Con el inicio del tercer milenio, ha llegado el momento en que estos dos símbolos de la libertad y la navegación marítimas, Torre y Estatua, Estatua y Torre, que de alguna manera podemos considerar como dos hermanas separadas por las aguas del Atlántico, se unan para siempre, oficialmente y con todos los honores, y que dicho hermanamiento sirva como estandarte de la unión del Viejo y el Nuevo Mundo.
Un nexo con historia
Más allá del hecho de tratarse de dos monumentos emplazados al borde del Océano Atlántico, a primera vista podría parecer que las relaciones entre la Estatua de la Libertad y la Torre de Hércules son escasas. Si bien el estudio pormenorizado de ambas obras demuestra que los vínculos existentes entre las citadas edificaciones resultan ser muy superiores a lo que en un principio pudiera sospecharse.
Estatua y Torre poseen, en relación a dos de las siete maravillas de la antigüedad, evidentes concomitancias con el Coloso de Rodas y el Faro de Alejandría, hoy desaparecidos.
Las semejanzas existentes entre la Estatua de la Libertad y el Coloso de Rodas van más allá de relaciones estéticas. El propio motivo de su levantamiento, que en ambos casos se corresponde con la conmemoración de la victoria sobre un ejército invasor. El emplazamiento de ambas se sitúa en sendas islas a la entrada de un puerto. Y, por último, se trata de dos estatuas de dimensiones colosales realizadas con planchas de bronce, apoyadas en elevados pedestales.

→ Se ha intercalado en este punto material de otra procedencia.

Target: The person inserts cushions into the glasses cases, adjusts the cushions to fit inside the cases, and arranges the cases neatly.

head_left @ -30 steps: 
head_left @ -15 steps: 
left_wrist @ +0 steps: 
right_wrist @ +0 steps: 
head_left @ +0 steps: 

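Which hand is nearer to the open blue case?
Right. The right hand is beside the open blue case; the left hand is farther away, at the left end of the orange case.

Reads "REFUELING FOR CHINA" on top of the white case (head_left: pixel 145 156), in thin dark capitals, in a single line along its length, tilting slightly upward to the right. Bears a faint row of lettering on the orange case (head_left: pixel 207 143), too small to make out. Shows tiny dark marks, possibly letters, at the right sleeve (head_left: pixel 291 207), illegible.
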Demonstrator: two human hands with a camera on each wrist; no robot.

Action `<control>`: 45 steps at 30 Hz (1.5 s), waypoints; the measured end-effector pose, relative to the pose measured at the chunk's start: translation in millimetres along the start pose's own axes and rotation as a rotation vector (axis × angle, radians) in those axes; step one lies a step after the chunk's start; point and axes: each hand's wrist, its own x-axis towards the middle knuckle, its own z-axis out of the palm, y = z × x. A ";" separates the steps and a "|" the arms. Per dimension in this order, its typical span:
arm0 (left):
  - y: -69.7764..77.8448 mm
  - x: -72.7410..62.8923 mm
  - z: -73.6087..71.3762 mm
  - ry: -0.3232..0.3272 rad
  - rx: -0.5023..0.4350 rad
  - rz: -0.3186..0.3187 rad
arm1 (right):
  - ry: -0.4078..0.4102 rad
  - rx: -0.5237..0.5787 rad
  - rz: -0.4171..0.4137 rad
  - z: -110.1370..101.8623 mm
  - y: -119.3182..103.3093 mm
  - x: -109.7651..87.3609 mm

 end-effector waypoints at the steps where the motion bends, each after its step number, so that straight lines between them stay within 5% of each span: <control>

El Faro de Alejandría y la Torre de Hércules presentan la particularidad de que, a diferencia de lo que sucede en la mayoría de las obras de la Antigüedad, el nombre de sus autores ha llegado a nuestros días. Con todo, los paralelismos no se reducen a aspectos estructurales, ya que, la influencia del monumento egipcio sobre el faro coruñés se va a trasladar también al plano simbólico con la transmisión de algunos elementos legendarios.

Tanto la obra neoyorquina como la coruñesa guardan una relación con el ideal de libertad, razón y progreso y, más aún, con la propia independencia de los EEUU. A Coruña jugó un papel protagonista en la contienda que dio lugar al nacimiento de la nación estadounidense, por lo que las razones de hermanamiento se forjan a través, no sólo de la leyenda, sino también del devenir histórico.